In this example, we see the medium of popular music becomes a common and shared language for young people around the world. But of course, this is not limited to young people. When any of us write, for example, we draw on the cultural experiences that speak to us. Usually, if we admit it to ourselves, academics are moved by elite culture. We use sources like scholarly books, but also classic novels and poetry. We think of our experience in the art gallery, or perhaps of a recent critically acclaimed film. These speak to us, meaning that not only do they serve as illustrations for our ideas, but they capture something of the emotional experience of the theological moment.

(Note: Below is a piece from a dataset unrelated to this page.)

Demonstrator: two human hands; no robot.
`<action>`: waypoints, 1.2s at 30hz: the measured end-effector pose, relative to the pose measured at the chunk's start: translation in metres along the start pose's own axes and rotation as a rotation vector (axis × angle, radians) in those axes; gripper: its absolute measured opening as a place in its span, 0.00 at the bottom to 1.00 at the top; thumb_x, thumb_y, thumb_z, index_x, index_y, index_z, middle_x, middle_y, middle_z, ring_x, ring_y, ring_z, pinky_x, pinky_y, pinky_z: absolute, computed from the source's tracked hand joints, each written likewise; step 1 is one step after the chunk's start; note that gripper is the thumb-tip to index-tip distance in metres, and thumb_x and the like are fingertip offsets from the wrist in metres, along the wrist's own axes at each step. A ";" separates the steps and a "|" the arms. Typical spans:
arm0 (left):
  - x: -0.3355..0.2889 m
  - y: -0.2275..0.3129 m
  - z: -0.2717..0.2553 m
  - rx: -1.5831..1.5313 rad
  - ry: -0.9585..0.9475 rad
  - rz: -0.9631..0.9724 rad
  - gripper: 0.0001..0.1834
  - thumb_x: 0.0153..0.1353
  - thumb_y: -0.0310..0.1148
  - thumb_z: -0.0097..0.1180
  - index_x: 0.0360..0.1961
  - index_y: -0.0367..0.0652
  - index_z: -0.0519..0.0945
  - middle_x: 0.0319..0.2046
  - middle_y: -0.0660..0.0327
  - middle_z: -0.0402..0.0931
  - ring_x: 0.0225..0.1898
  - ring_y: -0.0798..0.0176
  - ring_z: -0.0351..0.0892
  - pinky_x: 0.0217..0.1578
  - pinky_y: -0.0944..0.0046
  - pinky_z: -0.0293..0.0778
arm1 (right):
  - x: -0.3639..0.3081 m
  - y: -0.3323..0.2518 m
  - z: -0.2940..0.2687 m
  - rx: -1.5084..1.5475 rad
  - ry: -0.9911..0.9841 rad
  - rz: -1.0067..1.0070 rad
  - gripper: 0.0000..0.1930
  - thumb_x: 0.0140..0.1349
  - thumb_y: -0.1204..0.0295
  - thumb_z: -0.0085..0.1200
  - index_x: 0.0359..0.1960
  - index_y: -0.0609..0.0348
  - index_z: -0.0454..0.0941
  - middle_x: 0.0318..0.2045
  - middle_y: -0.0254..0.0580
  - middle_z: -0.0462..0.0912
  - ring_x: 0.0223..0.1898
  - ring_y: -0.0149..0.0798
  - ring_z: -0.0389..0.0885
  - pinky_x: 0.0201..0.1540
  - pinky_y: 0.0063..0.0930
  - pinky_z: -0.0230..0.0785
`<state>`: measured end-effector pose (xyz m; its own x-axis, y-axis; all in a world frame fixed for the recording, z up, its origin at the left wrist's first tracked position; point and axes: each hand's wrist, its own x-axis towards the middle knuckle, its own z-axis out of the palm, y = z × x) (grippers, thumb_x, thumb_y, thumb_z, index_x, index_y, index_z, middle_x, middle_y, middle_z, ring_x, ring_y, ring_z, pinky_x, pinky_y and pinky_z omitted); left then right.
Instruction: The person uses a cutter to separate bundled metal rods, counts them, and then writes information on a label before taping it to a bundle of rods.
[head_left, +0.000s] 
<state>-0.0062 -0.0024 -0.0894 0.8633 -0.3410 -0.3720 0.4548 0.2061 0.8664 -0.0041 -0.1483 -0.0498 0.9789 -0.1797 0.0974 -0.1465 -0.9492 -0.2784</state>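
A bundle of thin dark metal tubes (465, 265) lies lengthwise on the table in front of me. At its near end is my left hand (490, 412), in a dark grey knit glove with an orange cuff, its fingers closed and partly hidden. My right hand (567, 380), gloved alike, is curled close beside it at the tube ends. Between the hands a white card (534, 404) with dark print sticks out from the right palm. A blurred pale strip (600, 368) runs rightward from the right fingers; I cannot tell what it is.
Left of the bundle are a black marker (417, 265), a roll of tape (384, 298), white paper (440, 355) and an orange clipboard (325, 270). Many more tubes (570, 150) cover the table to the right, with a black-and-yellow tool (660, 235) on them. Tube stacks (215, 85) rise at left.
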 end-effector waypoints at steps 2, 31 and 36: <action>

Yet this relates to one of the challenges that Paulo Friere puts forth to educators. He writes: “Often, educators and politicians speak and are not understood because their language is not attuned to the concrete situation of the men they address…In order to communicate effectively, educator and politician must understand the structural conditions in which the thought and language of the people are dialectically framed.”
And how is the thought and language of the people framed? What is the language of the people? It’s the language of the popular media.
There’s also a cool thing in it about how people don’t really understand what the point of baptism anymore is, and so a couple of theologians struck on the idea to show the clip from the Lion King where little Simba is lifted up by that monkey medicine man guy, and then all the assembled animals sort of bow down before him. Also introduced to me in this piece is the term “communications theology” which may be what I was driving at in the previous post.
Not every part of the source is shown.